User Guide
Reference
Examples
Download
Github

Getting Started

Welcome to clip! This page will guide you through creating a simple first plot and then give you pointers to more in-depth documentation. If you don't have clip installed on your machine yet, please take a look at the Installation page first.

In essence, clip is an automated drawing program; it reads an input text file containing a list of drawing instructions and then outputs a result image.

Step 1: First lines

Being a highly visual tool, clip is best explained by example, so here is a minimal example file to get you started. Paste the contents to a file called example_chart.clp:

class: plot;

lines {
  data-x: list(100 200 300 400 500 600 700 800 900);
  data-y: list(1.2 1.8 1.3 1.6 1.5 1.3 1.8 1.9 2.0);
  limit-y: 0 3;
  limit-x: 0 1000;
  marker-shape: pentagon;
  marker-size: 8pt;
}

You can then run the script through clip using the following command:

$ clip --in example_chart.clp --out example_chart.svg

After running the example, open the output file example_chart.svg. It should look similar to the one below:

Example Chart

Let's analyze the clip script we just ran. The first line of a clip script normally contains a (class ...) declaration. The class controls which module is used to interpret the subsequent expressions. In this example, we are using the plot module. Once the plotting module is loaded, the remainder of the script contains a list of plotting commands.
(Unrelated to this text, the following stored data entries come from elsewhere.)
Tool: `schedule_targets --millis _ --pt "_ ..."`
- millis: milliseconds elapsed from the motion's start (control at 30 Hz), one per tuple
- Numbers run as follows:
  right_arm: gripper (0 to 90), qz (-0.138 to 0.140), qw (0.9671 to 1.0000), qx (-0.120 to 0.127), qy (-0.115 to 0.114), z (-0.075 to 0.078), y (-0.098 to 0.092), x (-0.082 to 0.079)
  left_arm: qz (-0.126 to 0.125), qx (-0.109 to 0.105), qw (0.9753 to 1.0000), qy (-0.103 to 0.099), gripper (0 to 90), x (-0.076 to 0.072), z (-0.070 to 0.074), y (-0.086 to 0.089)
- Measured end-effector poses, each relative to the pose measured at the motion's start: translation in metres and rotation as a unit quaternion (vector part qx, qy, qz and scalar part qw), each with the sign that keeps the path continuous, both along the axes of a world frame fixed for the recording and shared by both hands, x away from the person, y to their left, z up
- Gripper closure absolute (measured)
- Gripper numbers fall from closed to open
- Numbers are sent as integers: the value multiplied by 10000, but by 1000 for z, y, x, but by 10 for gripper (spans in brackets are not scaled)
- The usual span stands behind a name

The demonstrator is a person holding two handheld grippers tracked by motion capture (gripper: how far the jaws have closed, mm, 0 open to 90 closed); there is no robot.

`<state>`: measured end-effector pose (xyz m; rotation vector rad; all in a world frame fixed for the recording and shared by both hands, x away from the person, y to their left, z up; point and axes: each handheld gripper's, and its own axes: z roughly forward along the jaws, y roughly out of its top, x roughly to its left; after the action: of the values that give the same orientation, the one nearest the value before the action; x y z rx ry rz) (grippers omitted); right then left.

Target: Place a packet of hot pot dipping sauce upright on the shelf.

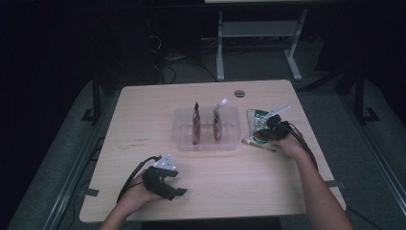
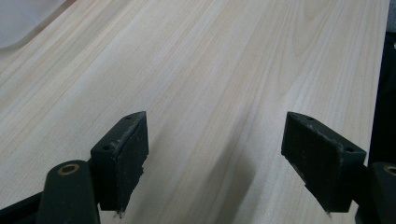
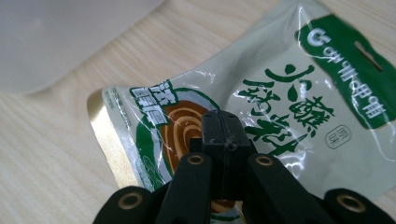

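Left gripper (image 1: 178, 190) low over bare wooden table (image 1: 143, 120), jaws spread wide, holding nothing, clear plastic bin (image 1: 182, 139) at table centre with two upright pouches, right gripper (image 3: 223, 140) clamped on green-and-white snack packet (image 3: 280, 93) lying flat just right of bin.

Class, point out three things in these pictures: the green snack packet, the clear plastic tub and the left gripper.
green snack packet (image 3: 299, 107), right gripper view, printed front.
clear plastic tub (image 1: 181, 130), high view, left wall.
left gripper (image 2: 215, 163), left gripper view, midway between its open jaws.

green-white snack pkt (image 3: 280, 107), gold edge, black tool (image 3: 224, 140)
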<state>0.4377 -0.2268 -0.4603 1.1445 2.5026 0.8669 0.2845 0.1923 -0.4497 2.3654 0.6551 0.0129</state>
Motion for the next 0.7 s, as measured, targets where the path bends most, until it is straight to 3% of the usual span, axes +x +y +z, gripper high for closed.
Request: schedule_targets --millis 300,533,700 --pt "900 108 9999 -62 98 -1 1 -3 -63 47 10000 33 225 0 -1 -1" --pt "900 379 9984 -332 242 4 8 -20 -51 24 10000 40 225 -1 -1 -1" --pt "900 485 9979 -295 309 4 10 -34 -74 18 10000 15 225 -1 0 -2"
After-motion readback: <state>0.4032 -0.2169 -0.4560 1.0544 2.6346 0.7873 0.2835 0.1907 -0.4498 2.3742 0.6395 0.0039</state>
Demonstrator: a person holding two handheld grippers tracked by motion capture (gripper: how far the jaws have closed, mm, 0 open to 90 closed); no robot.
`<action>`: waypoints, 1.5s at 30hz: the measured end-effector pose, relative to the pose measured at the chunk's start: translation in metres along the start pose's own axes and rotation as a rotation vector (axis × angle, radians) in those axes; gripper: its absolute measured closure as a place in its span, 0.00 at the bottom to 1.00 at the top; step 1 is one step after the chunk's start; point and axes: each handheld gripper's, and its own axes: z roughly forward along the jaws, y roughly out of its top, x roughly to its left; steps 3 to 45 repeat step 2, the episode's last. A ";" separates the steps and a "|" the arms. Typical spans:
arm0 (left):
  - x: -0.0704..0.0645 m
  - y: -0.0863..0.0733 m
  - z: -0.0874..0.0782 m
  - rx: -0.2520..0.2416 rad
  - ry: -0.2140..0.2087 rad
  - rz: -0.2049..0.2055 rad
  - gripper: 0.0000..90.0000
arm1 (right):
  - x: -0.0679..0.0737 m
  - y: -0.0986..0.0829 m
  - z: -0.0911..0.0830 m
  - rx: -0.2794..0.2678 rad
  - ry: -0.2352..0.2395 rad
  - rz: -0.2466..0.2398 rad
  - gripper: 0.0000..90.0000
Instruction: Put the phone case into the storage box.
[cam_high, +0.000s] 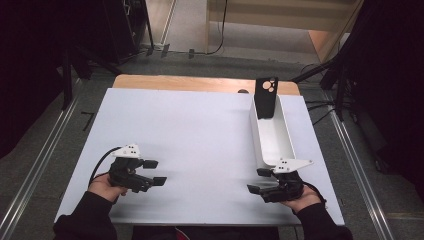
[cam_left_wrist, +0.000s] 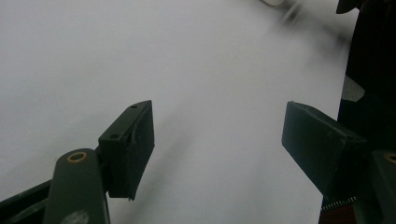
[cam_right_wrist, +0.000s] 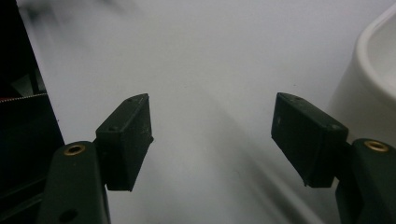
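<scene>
A black phone case (cam_high: 265, 98) with round camera cutouts leans upright at the far end of a long white tray (cam_high: 273, 140) on the right of the white table (cam_high: 190, 145). My left gripper (cam_high: 155, 172) rests open near the front left, pointing right, with nothing between its jaws (cam_left_wrist: 217, 140). At the front right my right gripper (cam_high: 258, 180) is open too, pointing left, just in front of the tray's near end. In the right gripper view the tray's rounded corner (cam_right_wrist: 369, 88) sits beside the right jaw, and the gap (cam_right_wrist: 212, 135) is empty.
A wooden strip (cam_high: 200, 82) runs along the table's far edge. Dark stands and cables (cam_high: 330, 75) crowd the floor at the back right, and metal rails (cam_high: 45, 160) flank the table. The person's dark sleeves (cam_high: 85, 220) come in at the bottom.
</scene>
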 end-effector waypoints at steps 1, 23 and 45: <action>0.000 0.000 0.000 0.000 -0.001 -0.001 0.28 | 0.000 0.000 0.000 0.000 0.001 0.004 0.30; 0.000 0.000 0.000 0.000 -0.003 -0.004 0.28 | 0.000 0.000 0.000 0.001 0.003 0.006 0.30; 0.000 0.000 0.000 0.000 -0.003 -0.004 0.28 | 0.000 0.000 0.000 0.001 0.003 0.006 0.30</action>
In the next line, we call a command named lines with a number of keyword arguments. The exact meaning of each of the arguments doesn't matter for now; the specifics are documented on the reference page of the command and you can probably guess what most of them do anyway.

Step 2: Adding axes

To make this into a proper plot, we have to add some axes. For that, we extend the script with a call to the axes command. Add this to the beginning of the file:

axes {
  limit-y: 0 3;
  limit-x: 0 1000;
  label-format-x: scientific();
  label-placement-x: linear-interval(100 100 900);
}

After re-running clip on the updated script, the output should now look much more like the kind of chart we know and love:

Example Chart

When adding the axes command to the script, make sure to add it before the existing, lines command. The order of statements in clip is significant. Commands generally draw over the output of earlier commands, so changing the order of commands will generally give a different result.

Step 3: Adding the legend

To close things out on this example, we're going to add an explanatory legend to our chart using the legend command. Simply add the snippet from below to the file:

legend {
  position: bottom left;

  item {
    label: "Example Data";
    marker-shape: pentagon;
  }
}

Also, let's get rid of the duplicate limit-x and limit-y arguments. This leaves us with this final script:

class: plot;

axes {
  limit-y: 0 3;
  limit-x: 0 1000;
  label-format-x: scientific();
  label-placement-x: linear-interval(100 100 900);
}

lines {
  data-x: list(100 200 300 400 500 600 700 800 900);
  data-y: list(1.2 1.8 1.3 1.6 1.5 1.3 1.8 1.9 2.0);
  limit-y: 0 3;
  limit-x: 0 1000;
  marker-shape: pentagon;
  marker-size: 8pt;
}

legend {
  position: bottom left;

  item {
    label: "Example Data";
    marker-shape: pentagon;
  }
}

Running the above file through clip again should now yield the following final result:

Example Chart

The next steps

In the interest of keeping this Getting Started page short and easy to digest, this is it for now. You have seen how to create a simple plot using clip -- the rest is just adding more elements to your file and fine-tuning the appearance of individual elements using the arguments described in the documentation of each individual command.